== Work to be completed ==
Find how many lines in the material hold the word "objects", then state that number and nothing more.

----------------------------------------

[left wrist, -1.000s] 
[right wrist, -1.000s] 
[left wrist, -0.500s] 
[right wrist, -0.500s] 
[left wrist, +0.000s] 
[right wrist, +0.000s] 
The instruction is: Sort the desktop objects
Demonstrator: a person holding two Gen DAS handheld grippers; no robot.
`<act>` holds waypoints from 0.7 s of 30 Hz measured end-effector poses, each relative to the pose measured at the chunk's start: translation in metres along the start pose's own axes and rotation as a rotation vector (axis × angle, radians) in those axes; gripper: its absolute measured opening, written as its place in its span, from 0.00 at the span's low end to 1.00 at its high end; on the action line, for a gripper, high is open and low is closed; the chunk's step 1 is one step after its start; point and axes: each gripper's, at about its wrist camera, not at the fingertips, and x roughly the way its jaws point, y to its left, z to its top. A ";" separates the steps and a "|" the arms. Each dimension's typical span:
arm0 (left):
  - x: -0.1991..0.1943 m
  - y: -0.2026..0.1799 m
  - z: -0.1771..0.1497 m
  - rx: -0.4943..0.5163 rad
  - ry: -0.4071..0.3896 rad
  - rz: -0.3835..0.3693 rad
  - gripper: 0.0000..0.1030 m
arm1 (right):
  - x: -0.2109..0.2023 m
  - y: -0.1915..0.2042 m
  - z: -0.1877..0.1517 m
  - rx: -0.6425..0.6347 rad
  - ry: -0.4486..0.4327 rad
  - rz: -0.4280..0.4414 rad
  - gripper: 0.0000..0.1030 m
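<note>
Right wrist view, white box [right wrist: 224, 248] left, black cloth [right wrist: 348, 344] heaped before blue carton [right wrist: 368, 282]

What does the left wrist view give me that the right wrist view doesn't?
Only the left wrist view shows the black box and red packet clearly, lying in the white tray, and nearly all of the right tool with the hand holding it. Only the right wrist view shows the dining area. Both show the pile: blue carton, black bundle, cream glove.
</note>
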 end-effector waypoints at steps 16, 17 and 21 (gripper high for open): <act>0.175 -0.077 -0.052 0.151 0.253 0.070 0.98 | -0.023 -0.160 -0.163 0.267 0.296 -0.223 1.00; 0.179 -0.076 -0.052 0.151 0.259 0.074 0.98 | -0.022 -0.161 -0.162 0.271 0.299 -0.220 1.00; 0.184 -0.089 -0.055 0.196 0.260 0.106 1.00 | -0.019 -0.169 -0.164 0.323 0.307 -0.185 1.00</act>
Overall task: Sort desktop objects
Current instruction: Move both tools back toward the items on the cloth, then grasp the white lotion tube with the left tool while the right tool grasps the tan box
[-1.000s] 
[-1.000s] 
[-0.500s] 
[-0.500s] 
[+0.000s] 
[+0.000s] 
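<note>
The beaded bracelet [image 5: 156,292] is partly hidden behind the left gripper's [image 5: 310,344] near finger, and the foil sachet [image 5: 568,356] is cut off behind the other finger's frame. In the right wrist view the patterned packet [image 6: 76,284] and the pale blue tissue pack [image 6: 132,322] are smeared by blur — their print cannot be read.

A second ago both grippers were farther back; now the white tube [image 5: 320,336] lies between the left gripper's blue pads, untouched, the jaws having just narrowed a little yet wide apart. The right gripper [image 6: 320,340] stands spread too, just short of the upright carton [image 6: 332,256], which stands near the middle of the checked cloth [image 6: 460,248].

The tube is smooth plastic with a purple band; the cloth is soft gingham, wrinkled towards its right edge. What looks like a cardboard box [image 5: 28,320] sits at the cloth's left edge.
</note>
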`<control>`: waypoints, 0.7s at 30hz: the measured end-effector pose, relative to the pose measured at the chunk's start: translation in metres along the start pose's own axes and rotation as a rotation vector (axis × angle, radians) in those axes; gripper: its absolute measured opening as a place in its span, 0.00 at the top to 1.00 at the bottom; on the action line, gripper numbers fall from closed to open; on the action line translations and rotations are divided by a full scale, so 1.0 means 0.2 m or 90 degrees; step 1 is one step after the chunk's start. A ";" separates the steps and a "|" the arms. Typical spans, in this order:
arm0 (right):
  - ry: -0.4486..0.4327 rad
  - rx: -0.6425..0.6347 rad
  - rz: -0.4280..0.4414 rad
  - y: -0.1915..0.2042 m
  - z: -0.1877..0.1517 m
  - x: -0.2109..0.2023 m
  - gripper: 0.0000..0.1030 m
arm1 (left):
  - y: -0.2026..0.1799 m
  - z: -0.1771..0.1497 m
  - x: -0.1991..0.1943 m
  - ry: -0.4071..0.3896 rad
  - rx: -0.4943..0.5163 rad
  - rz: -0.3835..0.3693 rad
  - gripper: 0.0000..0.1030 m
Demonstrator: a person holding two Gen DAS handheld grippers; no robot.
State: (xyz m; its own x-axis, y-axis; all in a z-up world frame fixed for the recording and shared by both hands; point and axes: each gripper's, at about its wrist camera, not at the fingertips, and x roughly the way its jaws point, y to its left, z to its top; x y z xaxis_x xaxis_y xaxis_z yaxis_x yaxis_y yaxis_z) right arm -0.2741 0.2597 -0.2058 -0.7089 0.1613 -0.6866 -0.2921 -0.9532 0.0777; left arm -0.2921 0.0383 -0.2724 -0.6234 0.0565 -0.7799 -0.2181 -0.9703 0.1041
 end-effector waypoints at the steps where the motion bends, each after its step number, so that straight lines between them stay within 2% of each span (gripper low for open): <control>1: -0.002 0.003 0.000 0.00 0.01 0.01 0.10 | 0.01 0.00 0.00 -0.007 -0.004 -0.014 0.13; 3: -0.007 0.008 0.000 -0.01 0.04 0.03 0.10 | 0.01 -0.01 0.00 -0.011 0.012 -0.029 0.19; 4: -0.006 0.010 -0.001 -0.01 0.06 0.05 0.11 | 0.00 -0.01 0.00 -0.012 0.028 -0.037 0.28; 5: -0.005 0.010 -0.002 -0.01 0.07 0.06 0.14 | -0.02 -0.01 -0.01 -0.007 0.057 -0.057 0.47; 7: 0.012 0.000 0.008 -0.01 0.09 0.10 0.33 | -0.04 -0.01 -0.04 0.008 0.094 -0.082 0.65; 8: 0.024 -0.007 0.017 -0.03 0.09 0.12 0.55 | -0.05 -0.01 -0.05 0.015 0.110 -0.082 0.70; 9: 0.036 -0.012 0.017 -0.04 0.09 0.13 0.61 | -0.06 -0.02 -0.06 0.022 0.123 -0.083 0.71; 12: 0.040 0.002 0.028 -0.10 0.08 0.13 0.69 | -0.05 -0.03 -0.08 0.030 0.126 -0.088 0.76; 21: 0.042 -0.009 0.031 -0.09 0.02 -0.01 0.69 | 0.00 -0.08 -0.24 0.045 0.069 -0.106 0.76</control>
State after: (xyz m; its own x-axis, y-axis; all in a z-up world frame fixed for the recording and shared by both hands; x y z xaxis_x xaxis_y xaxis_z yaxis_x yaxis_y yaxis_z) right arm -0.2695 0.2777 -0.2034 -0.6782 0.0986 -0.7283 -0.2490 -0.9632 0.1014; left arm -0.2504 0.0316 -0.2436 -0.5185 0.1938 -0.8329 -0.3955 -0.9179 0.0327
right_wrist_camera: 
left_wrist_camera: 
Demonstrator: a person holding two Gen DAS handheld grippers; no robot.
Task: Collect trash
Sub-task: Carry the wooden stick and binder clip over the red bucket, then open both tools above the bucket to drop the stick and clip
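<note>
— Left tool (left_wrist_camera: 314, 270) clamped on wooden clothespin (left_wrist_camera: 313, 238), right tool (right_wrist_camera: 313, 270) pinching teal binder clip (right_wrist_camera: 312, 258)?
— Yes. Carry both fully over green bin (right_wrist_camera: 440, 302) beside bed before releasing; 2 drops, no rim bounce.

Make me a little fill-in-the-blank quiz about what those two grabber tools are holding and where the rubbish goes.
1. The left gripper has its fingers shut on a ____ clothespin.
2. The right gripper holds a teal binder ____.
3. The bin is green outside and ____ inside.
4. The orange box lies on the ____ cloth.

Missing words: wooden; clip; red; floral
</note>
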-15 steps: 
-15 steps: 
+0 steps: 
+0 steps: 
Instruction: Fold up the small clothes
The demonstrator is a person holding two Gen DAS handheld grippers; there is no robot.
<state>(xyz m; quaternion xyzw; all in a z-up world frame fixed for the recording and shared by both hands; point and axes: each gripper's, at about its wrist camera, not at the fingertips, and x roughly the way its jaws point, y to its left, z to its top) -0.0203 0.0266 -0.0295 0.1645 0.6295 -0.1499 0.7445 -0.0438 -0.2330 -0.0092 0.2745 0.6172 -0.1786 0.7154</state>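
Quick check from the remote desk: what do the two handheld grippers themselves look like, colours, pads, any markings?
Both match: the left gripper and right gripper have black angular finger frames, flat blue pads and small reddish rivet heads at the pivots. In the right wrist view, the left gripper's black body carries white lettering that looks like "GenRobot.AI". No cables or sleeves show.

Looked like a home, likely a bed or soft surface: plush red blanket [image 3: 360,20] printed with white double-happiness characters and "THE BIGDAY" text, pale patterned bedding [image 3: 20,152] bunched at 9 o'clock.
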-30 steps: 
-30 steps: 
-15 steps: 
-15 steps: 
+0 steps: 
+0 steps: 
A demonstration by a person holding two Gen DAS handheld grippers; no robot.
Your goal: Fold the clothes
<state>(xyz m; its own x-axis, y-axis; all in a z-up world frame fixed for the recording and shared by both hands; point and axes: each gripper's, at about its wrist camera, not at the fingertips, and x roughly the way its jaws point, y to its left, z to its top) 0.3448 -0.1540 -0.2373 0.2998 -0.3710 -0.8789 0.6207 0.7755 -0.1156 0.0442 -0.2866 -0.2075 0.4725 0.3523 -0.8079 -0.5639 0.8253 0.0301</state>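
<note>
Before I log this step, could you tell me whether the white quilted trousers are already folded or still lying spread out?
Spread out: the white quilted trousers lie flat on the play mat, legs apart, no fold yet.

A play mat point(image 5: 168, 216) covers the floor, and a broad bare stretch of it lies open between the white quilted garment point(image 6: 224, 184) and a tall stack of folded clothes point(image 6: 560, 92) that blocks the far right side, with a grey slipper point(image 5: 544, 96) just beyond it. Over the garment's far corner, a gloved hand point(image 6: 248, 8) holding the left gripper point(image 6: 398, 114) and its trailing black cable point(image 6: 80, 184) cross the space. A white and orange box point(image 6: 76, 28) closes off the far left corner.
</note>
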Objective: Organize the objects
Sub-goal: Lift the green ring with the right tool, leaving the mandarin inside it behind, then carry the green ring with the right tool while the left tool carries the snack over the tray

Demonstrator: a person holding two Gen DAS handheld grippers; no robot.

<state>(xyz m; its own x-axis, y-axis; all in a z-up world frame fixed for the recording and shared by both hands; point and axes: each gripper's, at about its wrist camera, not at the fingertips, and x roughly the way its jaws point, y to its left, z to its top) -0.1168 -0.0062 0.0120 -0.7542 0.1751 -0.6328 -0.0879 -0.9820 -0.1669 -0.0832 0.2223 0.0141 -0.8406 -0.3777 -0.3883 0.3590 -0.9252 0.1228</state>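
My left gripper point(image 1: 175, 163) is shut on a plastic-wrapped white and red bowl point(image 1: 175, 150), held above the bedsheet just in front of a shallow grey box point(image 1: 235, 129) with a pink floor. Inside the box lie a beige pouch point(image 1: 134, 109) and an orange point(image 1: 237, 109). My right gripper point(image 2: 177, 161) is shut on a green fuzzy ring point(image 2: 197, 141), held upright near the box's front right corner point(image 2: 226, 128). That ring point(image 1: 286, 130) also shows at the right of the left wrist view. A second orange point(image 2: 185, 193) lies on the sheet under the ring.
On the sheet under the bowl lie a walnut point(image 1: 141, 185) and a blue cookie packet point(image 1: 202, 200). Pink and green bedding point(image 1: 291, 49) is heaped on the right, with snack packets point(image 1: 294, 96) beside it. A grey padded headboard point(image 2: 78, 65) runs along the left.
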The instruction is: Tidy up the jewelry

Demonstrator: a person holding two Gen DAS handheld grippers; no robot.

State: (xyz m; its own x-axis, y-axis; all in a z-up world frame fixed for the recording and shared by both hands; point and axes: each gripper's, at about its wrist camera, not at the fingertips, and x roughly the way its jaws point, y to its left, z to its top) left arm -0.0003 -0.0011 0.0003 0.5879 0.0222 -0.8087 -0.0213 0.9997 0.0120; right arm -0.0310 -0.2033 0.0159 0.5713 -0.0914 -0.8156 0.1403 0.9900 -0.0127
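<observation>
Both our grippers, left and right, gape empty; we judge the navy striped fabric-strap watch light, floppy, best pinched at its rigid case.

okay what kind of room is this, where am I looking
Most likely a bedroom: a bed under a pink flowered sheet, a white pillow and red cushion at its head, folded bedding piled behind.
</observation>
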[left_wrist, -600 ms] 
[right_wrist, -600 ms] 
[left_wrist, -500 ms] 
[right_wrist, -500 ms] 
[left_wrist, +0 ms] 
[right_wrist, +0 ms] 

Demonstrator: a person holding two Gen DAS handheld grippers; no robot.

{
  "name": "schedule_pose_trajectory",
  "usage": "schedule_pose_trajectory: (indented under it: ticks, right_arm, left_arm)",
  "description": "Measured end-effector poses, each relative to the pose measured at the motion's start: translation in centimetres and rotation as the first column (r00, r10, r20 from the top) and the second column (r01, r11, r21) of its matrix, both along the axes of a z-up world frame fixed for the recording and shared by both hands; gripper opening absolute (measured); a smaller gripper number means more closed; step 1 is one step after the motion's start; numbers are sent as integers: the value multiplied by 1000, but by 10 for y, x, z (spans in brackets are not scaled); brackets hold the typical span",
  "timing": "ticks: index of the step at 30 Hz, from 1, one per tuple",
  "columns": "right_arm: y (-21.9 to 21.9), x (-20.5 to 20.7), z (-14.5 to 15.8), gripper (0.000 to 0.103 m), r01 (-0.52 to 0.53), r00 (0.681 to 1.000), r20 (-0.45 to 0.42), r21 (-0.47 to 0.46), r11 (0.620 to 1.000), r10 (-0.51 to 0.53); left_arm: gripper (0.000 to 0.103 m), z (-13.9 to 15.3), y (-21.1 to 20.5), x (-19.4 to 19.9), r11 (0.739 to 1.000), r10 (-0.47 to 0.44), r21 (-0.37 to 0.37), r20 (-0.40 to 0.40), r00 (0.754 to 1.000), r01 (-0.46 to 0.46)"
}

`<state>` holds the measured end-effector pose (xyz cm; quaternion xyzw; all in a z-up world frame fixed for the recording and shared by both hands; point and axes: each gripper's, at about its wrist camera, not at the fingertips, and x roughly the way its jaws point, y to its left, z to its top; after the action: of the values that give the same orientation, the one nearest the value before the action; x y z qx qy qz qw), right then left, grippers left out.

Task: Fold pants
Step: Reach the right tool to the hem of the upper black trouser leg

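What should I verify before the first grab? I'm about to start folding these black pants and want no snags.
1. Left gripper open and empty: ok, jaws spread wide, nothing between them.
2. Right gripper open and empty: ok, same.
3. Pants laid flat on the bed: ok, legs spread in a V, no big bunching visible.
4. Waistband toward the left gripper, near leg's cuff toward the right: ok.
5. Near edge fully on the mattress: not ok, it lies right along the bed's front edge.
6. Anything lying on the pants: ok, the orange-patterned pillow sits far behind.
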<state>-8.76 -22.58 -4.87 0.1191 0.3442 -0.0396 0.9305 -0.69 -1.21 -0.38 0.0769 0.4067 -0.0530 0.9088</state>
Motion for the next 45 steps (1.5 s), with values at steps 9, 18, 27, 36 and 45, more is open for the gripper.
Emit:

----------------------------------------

== Written answer ==
3